- Poster
- Directed by: R. Krishnamoorthy
- Screenplay by: A. L. Narayanan (dialogues)
- Story by: K. D. Shorey
- Produced by: K. R. Gangadharan
- Starring: Sivaji Ganesan Sujatha Prabhu Jaishankar
- Cinematography: K. S. Prasad
- Music by: M. S. Viswanathan
- Production company: K. R. G. Film Circuit
- Release date: 14 January 1984;
- Country: India
- Language: Tamil

= Thiruppam =

Thiruppam is a 1984 Indian Tamil-language action film directed by R. Krishnamoorthy and produced by K. R. Gangadharan. The film stars Sivaji Ganesan, Sujatha, Prabhu and Jaishankar. A remake of the 1980 Hindi film Be-Reham, it was released on 14 January 1984.

== Plot ==

Sivaji is an on-hands, honest, brave IG of police while Prabhu is an upcoming inspector who aspires to be like Sivaji. Sivaji is now single but was once in love with singer Sujatha who left him and ran away with someone else. Ambika is a press reporter who haunts, taunts and fails trying to bait Sivaji and Prabhu eventually falling in love with the latter.

Sujatha is married to Vijayakumar who marries her only to make money off her. He tortures her otherwise which she bears. One day, accidentally, Sujatha meets Sivaji, and he learns that she had left him at the bequest of his father. He also learns that she has a daughter and that her husband tortures her. Her husband, after overhearing a little of their conversation, plans to blackmail Sivaji. She, in rage, kills him in Sivaji's presence. This case becomes the focal point of confrontation between Sivaji, Prabhu and Ambika with Sujatha killing herself during interrogation.
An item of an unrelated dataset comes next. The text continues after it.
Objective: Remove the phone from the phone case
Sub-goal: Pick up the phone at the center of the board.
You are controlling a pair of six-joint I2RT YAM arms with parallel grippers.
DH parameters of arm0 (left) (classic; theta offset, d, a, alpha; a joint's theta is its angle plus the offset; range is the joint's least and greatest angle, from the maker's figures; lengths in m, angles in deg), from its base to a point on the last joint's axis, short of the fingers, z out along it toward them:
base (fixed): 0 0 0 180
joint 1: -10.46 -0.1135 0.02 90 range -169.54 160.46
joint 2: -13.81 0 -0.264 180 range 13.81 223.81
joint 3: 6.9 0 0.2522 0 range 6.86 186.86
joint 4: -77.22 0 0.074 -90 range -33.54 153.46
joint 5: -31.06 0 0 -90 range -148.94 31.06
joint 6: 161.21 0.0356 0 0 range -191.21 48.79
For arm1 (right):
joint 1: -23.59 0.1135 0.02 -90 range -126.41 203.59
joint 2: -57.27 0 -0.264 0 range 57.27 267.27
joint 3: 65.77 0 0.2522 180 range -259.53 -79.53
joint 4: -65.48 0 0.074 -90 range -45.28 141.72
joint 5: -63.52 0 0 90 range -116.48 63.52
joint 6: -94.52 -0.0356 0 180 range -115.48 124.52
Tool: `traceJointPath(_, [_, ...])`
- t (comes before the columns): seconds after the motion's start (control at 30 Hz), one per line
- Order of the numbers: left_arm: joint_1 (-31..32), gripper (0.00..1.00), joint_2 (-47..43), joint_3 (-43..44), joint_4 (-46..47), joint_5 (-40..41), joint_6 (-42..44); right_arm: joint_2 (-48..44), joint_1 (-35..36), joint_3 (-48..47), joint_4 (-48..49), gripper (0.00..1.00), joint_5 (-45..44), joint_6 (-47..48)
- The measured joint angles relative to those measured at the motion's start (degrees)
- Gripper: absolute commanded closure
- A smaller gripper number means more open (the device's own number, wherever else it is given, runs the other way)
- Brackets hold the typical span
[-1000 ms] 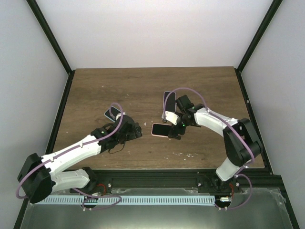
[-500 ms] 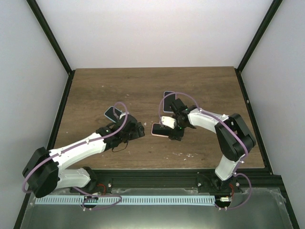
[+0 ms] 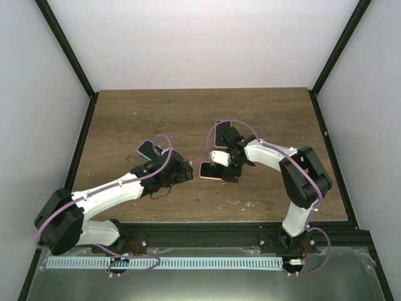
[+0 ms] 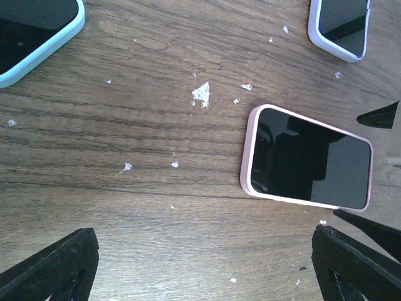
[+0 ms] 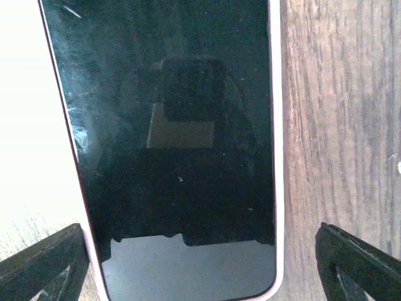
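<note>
A phone with a dark screen in a pink case (image 3: pixel 207 170) lies flat on the wooden table. It shows in the left wrist view (image 4: pixel 307 158) and fills the right wrist view (image 5: pixel 169 144). My right gripper (image 3: pixel 224 167) is open, low over the phone's right end, with a finger on each side of it (image 5: pixel 200 269). My left gripper (image 3: pixel 186 174) is open and empty just left of the phone, apart from it (image 4: pixel 203 276).
A phone in a light blue case (image 3: pixel 150 149) lies left of the pink one (image 4: pixel 31 31). A phone in a pale lilac case (image 3: pixel 219 128) lies behind it, partly under the right arm (image 4: pixel 341 25). White crumbs (image 4: pixel 200 93) dot the table (image 3: pixel 125 119).
</note>
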Motion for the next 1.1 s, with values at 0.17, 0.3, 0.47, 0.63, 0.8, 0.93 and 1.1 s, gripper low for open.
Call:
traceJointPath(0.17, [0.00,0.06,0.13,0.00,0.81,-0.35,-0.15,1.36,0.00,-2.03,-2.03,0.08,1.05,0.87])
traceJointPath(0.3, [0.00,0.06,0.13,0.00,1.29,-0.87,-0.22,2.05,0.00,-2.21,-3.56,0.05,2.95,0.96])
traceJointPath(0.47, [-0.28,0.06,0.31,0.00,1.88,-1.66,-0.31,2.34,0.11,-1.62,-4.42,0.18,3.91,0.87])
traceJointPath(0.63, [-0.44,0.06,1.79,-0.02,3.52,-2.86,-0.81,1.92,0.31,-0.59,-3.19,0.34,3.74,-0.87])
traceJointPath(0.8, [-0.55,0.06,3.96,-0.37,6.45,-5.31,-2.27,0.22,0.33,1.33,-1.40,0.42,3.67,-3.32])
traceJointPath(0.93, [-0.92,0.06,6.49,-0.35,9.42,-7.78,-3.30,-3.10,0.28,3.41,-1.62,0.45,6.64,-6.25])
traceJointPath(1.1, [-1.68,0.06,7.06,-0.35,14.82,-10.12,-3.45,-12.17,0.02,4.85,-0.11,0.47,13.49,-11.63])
Sivaji works hard to hide his association with Sujatha so that he can arrange to help his daughter. In the end, Prabhu and Ambika corner Sivaji with evidence only to find out that he has cancer and has days to live, which is why he chose to spend those days helping the daughter rather than in prison. The two team up and catch a notorious gang with Sivaji dying in the process. Ambika and Prabhu adopt the daughter.

== Soundtrack ==
The music was composed by M. S. Viswanathan.

| Song | Singers |
|---|---|
| "Thangamagal Allithanthal" | S. P. Balasubrahmanyam, S. Janaki |
| "Enai Marandhu Paaduven" | T.M. Soundararajan |
| "En Sindamani En Soodamani" | Malaysia Vasudevan, S. Janaki |
| "Ragangal En Jeevithangal" | P. Susheela |

== Critical reception ==
Jayamanmadhan of Kalki praised the acting of Sivaji Ganesan. Balumani of Anna praised the acting, cinematography, dance, stunts and dialogues.